Journal Of The Econometric Society

An International Society for the Advancement of Economic
Theory in its Relation to Statistics and Mathematics

Edited by: Guido W. Imbens • Print ISSN: 0012-9682 • Online ISSN: 1468-0262

Econometrica: Jul, 1955, Volume 23, Issue 3

Optimal Solution of a Dynamic Leontief Model with Substitution<295:OSOADL>2.0.CO;2-H
p. 295-302

George B. Dantzig

A fairly general dynamic Leontief System with discrete time periods is considered in which (a) alternative substitute type activities are allowed, (b) a bill of goods is given over time, and (c) the unknown quantities of activities satisfying the system are to be determined so as to minimize a specified linear objective function. The model has two features (a) the "general Leontief aspect" which assumes that there is one and only one output for each activity, and (b) a "dynamic (or one-way flow) aspect" which assumes that no inputs for an activity occur later in time than the time of its output.
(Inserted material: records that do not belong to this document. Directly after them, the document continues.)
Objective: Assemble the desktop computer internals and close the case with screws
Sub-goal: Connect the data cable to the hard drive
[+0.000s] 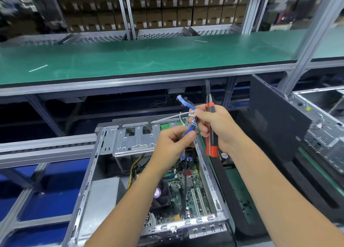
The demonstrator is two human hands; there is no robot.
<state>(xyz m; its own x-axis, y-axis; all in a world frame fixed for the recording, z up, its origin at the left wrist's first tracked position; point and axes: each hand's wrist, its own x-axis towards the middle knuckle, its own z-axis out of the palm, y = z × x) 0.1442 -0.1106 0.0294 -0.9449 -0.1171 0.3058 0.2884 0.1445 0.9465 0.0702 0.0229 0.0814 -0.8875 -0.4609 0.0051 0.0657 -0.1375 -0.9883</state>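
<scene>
An open desktop case [87, 181] lies in front of me with its motherboard [188, 191] and metal drive cage [134, 140] exposed. Above it my left hand [173, 144] pinches a folded blue cable [190, 123] bound by a white zip tie [167, 117]. My right hand [214, 123] grips red-and-black pliers [211, 135] upright, while its thumb and forefinger pinch the upper part of the blue cable at the tie. The cable's lower end drops behind my left hand into the case.
A black side panel [277, 120] leans to the right of the case, with another open case [323, 127] beyond it. A green bench top [149, 58] runs across behind, and shelves of cardboard boxes [186, 12] stand further back. Small screws [245, 204] lie on a green mat at right.
</scene>
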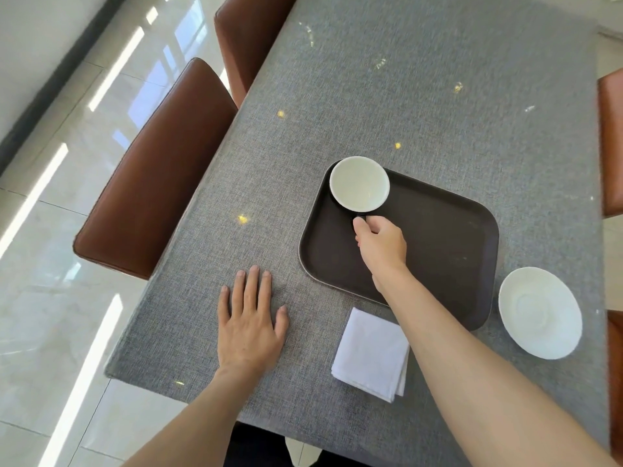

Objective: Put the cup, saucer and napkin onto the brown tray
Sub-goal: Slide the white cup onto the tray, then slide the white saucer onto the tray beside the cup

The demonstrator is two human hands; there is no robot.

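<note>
One cup (359, 183) sits at the brown tray's (448, 237) upper-left corner, its handle pinched by the right hand (381, 244); release gently. Left hand (251, 318) rests flat and empty on the desk (438, 96); saucer (539, 313) and napkin (371, 353) wait off-tray.

A coarse, matt grey woven cloth covers the table (371, 96). The brown tray (448, 237) looks like matt plastic. The cup (359, 183) and saucer (539, 313) are smooth, glossy white ceramic. The napkin (371, 353) is soft folded white cloth. The chairs (151, 176) have smooth brown leather-like seats, and the floor (50, 298) is glossy tile.
</note>
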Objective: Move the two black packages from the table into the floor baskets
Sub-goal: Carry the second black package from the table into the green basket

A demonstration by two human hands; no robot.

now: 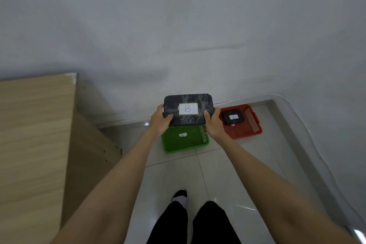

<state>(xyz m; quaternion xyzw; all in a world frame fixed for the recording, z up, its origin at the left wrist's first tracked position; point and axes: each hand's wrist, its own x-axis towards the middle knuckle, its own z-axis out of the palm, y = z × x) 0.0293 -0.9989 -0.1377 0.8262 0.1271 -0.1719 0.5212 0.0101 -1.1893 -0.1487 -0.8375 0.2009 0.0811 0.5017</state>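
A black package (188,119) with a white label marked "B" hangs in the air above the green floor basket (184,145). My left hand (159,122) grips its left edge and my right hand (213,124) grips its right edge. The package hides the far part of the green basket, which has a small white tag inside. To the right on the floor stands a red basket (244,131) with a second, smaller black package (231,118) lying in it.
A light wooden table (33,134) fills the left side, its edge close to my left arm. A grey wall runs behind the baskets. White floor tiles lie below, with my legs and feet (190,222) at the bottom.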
In the optimal solution certain activities appear in positive amounts and others in zero quantities. Once they are known, the quantitative solution is obtained readily by direct solution of the equations. Hence, the basic problem is to select the activities which appear in positive quantity in the optimal solution. The main results are (a) the "Samuelson Property" due to the Leontief aspect; i.e., the selection of these activities can be made independent of the bill of goods; (b) the local optimization property due to the inclusion also of the dynamic aspect; i.e., when the activities are ordered over time according to the time of production of their principal item, the selection of activities for the first k time periods, k = 1, 2, ... can be made without consideration of the nature of activities producing in time periods later than k, moreover, if the coefficients in the linear objective function are interpreted as "costs" to perform a unit quantity of an activity, then the optimum selection for successive time periods can be obtained inductively as a sequence of local optimizations using an implicit cost for each time period by subtracting from original costs those implicit costs associated with earlier time periods. The two properties, together, lead to a special computational procedure which is more efficient than the ordinary procedure of the generalized simplex method and which, of course, is not applicable to a general linear programming problem. Numerically, the number of multiplications, required for the optimal solution by the conventional simplex method, is reduced by a factor p where p is the number of discrete time periods considered.